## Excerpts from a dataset
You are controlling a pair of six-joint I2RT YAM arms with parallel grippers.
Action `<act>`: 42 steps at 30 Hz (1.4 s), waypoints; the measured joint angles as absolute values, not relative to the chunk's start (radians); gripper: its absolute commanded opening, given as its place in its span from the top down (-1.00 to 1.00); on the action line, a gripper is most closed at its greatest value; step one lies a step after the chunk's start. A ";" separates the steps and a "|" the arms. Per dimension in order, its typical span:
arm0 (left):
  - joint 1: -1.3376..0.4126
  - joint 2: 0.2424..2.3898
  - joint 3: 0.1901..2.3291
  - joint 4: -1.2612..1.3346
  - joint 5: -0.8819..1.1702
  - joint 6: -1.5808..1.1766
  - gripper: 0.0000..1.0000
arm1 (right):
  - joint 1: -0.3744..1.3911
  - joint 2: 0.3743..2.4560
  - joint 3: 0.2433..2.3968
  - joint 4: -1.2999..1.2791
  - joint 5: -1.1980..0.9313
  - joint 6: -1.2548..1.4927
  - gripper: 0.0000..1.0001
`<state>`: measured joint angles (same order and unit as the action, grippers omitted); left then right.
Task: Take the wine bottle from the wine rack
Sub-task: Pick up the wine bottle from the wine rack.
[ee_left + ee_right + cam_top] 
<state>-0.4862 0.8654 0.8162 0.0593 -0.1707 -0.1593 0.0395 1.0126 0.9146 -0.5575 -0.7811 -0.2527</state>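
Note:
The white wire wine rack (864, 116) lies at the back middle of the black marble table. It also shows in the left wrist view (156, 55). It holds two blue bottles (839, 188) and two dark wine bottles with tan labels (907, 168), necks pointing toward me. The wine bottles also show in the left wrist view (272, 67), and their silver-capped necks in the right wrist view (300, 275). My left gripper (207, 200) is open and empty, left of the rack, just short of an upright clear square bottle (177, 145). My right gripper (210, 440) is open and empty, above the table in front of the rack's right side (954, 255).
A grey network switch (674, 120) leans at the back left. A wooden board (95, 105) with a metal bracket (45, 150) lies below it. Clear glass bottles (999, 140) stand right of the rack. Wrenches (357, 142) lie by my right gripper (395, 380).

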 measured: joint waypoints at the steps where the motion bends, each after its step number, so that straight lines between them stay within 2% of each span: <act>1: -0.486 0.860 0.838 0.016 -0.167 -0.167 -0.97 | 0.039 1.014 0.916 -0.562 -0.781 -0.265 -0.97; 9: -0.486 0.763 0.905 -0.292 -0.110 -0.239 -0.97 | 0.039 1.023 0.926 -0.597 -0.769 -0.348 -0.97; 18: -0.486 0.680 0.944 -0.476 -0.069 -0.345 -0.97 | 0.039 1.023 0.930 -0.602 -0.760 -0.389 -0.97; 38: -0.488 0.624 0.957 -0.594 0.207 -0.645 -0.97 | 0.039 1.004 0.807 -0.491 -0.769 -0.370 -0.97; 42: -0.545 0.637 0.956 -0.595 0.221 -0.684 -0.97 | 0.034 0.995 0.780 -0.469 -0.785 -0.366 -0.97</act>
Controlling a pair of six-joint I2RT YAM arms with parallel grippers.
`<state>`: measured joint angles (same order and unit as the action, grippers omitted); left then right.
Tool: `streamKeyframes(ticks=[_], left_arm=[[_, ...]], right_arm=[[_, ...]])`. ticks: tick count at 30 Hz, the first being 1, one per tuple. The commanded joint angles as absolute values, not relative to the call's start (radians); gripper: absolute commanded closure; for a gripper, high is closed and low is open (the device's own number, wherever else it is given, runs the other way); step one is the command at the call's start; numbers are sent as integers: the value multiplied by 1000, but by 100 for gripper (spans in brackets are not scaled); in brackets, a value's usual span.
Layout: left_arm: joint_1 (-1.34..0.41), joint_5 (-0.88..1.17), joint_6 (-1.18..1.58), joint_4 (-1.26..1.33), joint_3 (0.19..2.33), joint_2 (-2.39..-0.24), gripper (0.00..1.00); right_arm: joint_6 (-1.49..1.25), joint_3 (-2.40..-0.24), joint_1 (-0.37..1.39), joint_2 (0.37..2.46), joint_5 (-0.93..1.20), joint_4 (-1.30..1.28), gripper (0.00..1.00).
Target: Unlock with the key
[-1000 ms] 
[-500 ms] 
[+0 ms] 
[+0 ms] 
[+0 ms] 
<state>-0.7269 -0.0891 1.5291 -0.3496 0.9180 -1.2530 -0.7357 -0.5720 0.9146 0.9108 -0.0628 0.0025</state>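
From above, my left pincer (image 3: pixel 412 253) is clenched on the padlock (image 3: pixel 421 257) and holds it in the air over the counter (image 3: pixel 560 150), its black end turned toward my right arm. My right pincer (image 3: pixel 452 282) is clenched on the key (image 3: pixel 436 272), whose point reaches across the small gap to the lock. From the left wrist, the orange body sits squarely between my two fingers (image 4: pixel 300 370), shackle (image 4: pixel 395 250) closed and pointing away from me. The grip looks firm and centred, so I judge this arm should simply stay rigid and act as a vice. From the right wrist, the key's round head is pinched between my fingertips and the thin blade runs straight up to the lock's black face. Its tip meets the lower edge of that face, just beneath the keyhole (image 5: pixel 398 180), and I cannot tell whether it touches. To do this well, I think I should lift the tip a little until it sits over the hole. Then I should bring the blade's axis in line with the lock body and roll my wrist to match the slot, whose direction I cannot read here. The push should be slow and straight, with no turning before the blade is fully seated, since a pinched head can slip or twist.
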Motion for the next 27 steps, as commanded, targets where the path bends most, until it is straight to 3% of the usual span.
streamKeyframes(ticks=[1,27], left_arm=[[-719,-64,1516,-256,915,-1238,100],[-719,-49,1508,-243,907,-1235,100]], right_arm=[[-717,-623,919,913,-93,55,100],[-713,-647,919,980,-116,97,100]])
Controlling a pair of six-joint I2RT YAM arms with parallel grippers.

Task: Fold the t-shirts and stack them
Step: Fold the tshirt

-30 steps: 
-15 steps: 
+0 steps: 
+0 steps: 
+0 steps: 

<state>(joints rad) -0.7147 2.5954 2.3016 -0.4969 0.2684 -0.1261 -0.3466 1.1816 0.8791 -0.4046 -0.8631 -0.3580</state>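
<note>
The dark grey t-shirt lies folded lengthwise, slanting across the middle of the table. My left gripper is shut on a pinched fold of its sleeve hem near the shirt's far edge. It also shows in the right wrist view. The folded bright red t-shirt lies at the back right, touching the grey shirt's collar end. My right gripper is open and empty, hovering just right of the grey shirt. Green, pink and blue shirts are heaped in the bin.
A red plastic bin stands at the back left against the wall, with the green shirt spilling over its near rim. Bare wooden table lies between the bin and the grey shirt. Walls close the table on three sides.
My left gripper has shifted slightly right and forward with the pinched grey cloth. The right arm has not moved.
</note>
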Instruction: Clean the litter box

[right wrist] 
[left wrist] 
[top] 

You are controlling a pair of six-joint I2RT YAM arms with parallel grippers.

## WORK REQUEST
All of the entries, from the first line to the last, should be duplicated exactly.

## OUTPUT
You are controlling a pair of six-joint I2RT YAM arms with parallel grippers.
Action `<act>`: 42 steps at 30 Hz (1.4 s), waypoints; the measured joint angles as absolute values, not relative to the chunk's start (radians); gripper: its absolute commanded opening, given as its place in its span from the top down (-1.00 to 1.00); on the action line, a gripper is most closed at its greatest value; step one lies a step after the chunk's start. A ";" separates the steps and a "|" the arms. Per dimension in order, its typical span:
arm0 (left):
  - joint 1: -1.3376..0.4126
  - joint 2: 0.2424..2.3898
  - joint 3: 0.1901..2.3291
  - joint 4: -1.2612..1.3346
  - joint 5: -0.8819..1.1702
  - joint 6: -1.5808..1.1766
  - gripper: 0.0000..1.0000
arm1 (right):
  - joint 1: -0.3744..1.3911
  - joint 2: 0.3743..2.4560
  - joint 3: 0.2433..2.3968
  - joint 4: -1.2999..1.2791
  - joint 5: -1.1980..0.9313
  - joint 6: -1.2548..1.4927
  - gripper: 0.0000..1.0001
`<state>`: measured joint angles (same order and unit as the action, grippers omitted); left then right.
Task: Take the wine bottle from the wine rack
Sub-task: Pick up the wine bottle from the wine rack.
[ee_left + ee_right + cam_top] 
<state>-0.4862 0.8654 0.8162 0.0593 -0.1707 -0.1593 0.0395 1.0126 0.9146 -0.5575 -0.7811 -0.2527</state>
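Note:
The white wire wine rack (864, 116) lies at the back middle of the black marble table. It also shows in the left wrist view (156, 55). It holds two blue bottles (839, 188) and two dark wine bottles with tan labels (907, 168), necks pointing toward me. The wine bottles also show in the left wrist view (272, 67), and their silver-capped necks in the right wrist view (300, 275). My left gripper (207, 200) is open and empty, left of the rack, just short of an upright clear square bottle (177, 145). My right gripper (210, 440) is open and empty, above the table in front of the rack's right side (954, 255).
A grey network switch (674, 120) leans at the back left. A wooden board (95, 105) with a metal bracket (45, 150) lies below it. Clear glass bottles (999, 140) stand right of the rack. Wrenches (357, 142) lie by my right gripper (395, 380).
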
 measured: joint waypoints at the steps where the motion bends, each after its step number, so that straight lines between them stay within 2% of each span: <act>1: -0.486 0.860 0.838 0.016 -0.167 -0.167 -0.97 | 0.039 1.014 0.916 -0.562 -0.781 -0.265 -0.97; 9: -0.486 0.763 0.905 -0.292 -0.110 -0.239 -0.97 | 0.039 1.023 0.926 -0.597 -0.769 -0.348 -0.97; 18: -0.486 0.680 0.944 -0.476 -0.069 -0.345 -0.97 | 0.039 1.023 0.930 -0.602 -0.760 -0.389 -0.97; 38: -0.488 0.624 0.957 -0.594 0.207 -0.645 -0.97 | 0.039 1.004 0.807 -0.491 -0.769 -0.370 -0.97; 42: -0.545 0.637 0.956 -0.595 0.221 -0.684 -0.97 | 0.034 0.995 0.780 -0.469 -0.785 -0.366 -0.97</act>
Controlling a pair of six-joint I2RT YAM arms with parallel grippers.
`<state>`: measured joint angles (same order and unit as the action, grippers omitted); left then right.
Tool: `streamKeyframes(ticks=[_], left_arm=[[_, ...]], right_arm=[[_, ...]])`. ticks: tick count at 30 Hz, the first being 1, one per tuple. The commanded joint angles as absolute values, not relative to the call's start (radians); gripper: absolute commanded closure; for a gripper, high is closed and low is open (the device's own number, wherever else it is given, runs the other way); step one is the command at the call's start; numbers are sent as integers: the value multiplied by 1000, but by 100 for gripper (spans in brackets are not scaled); in brackets, a value's usual span.
Layout: left_arm: joint_1 (-1.34..0.41), joint_5 (-0.88..1.17), joint_6 (-1.18..1.58), joint_4 (-1.26..1.33), joint_3 (0.19..2.33), joint_2 (-2.39..-0.24), gripper (0.00..1.00); right_arm: joint_6 (-1.49..1.25), joint_3 (-2.40..-0.24), joint_1 (-0.37..1.39), joint_2 (0.37..2.46), joint_5 (-0.93..1.20), joint_4 (-1.30..1.28), gripper (0.00..1.00).
Target: Unlock with the key
[-1000 ms] 
[-500 ms] 
[+0 ms] 
[+0 ms] 
[+0 ms] 
<state>-0.7269 -0.0891 1.5291 -0.3496 0.9180 -1.2530 -0.7357 -0.5720 0.9146 0.9108 -0.0628 0.0025</state>
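From above, my left pincer (image 3: pixel 412 253) is clenched on the padlock (image 3: pixel 421 257) and holds it in the air over the counter (image 3: pixel 560 150), its black end turned toward my right arm. My right pincer (image 3: pixel 452 282) is clenched on the key (image 3: pixel 436 272), whose point reaches across the small gap to the lock. From the left wrist, the orange body sits squarely between my two fingers (image 4: pixel 300 370), shackle (image 4: pixel 395 250) closed and pointing away from me. The grip looks firm and centred, so I judge this arm should simply stay rigid and act as a vice. From the right wrist, the key's round head is pinched between my fingertips and the thin blade runs straight up to the lock's black face. Its tip meets the lower edge of that face, just beneath the keyhole (image 5: pixel 398 180), and I cannot tell whether it touches. To do this well, I think I should lift the tip a little until it sits over the hole. Then I should bring the blade's axis in line with the lock body and roll my wrist to match the slot, whose direction I cannot read here. The push should be slow and straight, with no turning before the blade is fully seated, since a pinched head can slip or twist.
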Motion for the next 27 steps, as commanded, targets where the path bends most, until it is straight to 3% of the usual span.
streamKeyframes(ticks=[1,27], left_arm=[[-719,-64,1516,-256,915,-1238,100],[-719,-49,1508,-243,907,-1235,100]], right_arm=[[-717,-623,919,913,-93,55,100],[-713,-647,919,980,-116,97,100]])
Controlling a pair of six-joint I2RT YAM arms with parallel grippers.

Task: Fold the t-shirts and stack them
Step: Fold the tshirt

-30 steps: 
-15 steps: 
+0 steps: 
+0 steps: 
+0 steps: 

<state>(joints rad) -0.7147 2.5954 2.3016 -0.4969 0.2684 -0.1261 -0.3466 1.1816 0.8791 -0.4046 -0.8631 -0.3580</state>
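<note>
The dark grey t-shirt lies folded lengthwise, slanting across the middle of the table. My left gripper is shut on a pinched fold of its sleeve hem near the shirt's far edge. It also shows in the right wrist view. The folded bright red t-shirt lies at the back right, touching the grey shirt's collar end. My right gripper is open and empty, hovering just right of the grey shirt. Green, pink and blue shirts are heaped in the bin.
A red plastic bin stands at the back left against the wall, with the green shirt spilling over its near rim. Bare wooden table lies between the bin and the grey shirt. Walls close the table on three sides.
My left gripper has shifted slightly right and forward with the pinched grey cloth. The right arm has not moved.
</note>
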Instruction: Clean the litter box

[right wrist] 
[left wrist] 
[top] 

You are controlling a pair of six-joint I2RT YAM arms with parallel grippers.

No more output will be produced.